Many extensions $R$ of $\mathbb{Z}$ do not keep its set of irreducible elements, for example $2 = (1+i)(1-i)$ in $\mathbb{Z}[i]$. More generally (Chebotarev's density theorem) if $R$ is the ring of integers of a Galois extension of $\mathbb{Q}$ of degree $n$ then the prime numbers that completely split in $R$ have density $1/n$ (so that there are infinitely many ones).

Here are examples of extensions of $\mathbb{Z}$ keeping its irreducible elements:

  • $\mathbb{Z}[X]$: every prime number is an irreducible polynomial, but $\mathbb{Z}[X]$ contains also infinitely many other irreducible polynomials (up to units),

  • $\mathbb{Z} + \mathbb{Q}\epsilon$ (with $\epsilon^2=0$): it keeps the irreducibles of $\mathbb{Z}$ but there is no new ones up to units (see this comment).

Observe that the extensions of $\mathbb{Z}$ mentioned above (keeping its irreducible elements) either have infinitely many new irreducible elements (up to units) or have none (up to units).

In this answer Keith Conrad provides an example with finitely many new irreducible elements (up to unit):

Extend $\mathbf Z[x]$ by inverting all nonconstant irreducible elements except for $x$. That gives you a UFD whose primes elements are the ordinary prime numbers and $x$, up to units.
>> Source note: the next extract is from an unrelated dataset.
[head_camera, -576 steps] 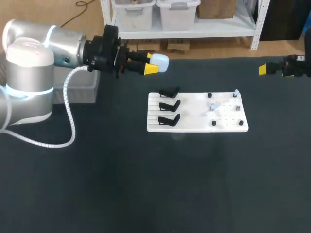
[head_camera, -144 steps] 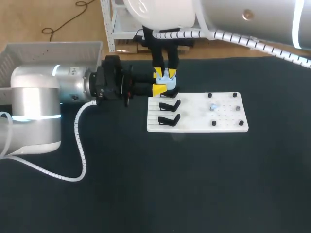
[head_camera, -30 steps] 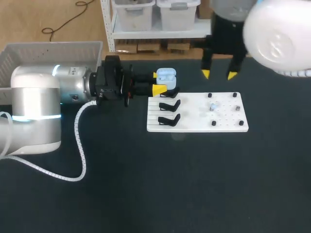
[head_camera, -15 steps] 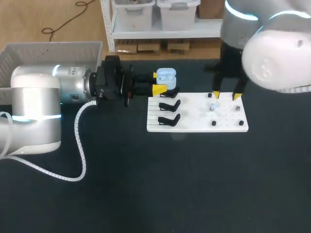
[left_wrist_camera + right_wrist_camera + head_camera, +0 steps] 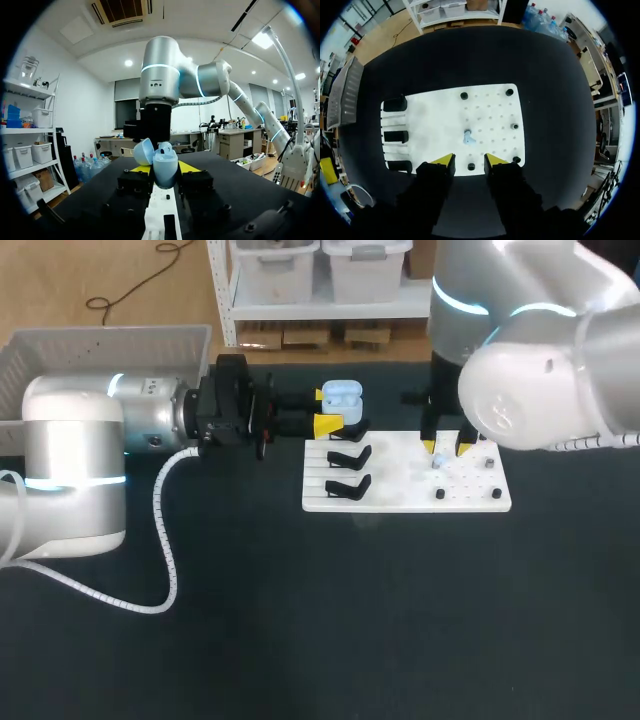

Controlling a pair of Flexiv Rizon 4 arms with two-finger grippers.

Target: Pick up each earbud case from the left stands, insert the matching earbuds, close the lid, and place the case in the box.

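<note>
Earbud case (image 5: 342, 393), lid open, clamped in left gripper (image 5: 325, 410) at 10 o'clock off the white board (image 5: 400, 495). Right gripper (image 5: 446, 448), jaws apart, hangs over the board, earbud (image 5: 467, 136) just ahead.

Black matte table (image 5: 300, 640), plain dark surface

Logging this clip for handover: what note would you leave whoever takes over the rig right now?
Left gripper shut on the earbud case, lid open, near the empty stands.
Right gripper open over the white board, an earbud just ahead of its tips.
Done: case picked up, opened.
Left: insert that earbud, close the lid, place the case in the box.
</note>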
A finite extension of $\mathbb{Z}$ is a ring which is an extension of $\mathbb{Z}$ and a $\mathbb{Z}$-module of finite type. The example above is not.

Question: Is there a finite extension $R$ of $\mathbb{Z}$ keeping its irreducible elements, and also with new irreducible elements (up to units), but only finitely many (up to units)?

As Keith Conrad pointed out in this comment, if $R$ is an integral domain, then we are in the situation of Chebotarev's density theorem mentioned above. So $R$ must be noncommutative and/or with zero-divisors.


"up to units" means that if $r$ is an irreducible element and $u,v$ are units, then $r$ and $urv$ count for one.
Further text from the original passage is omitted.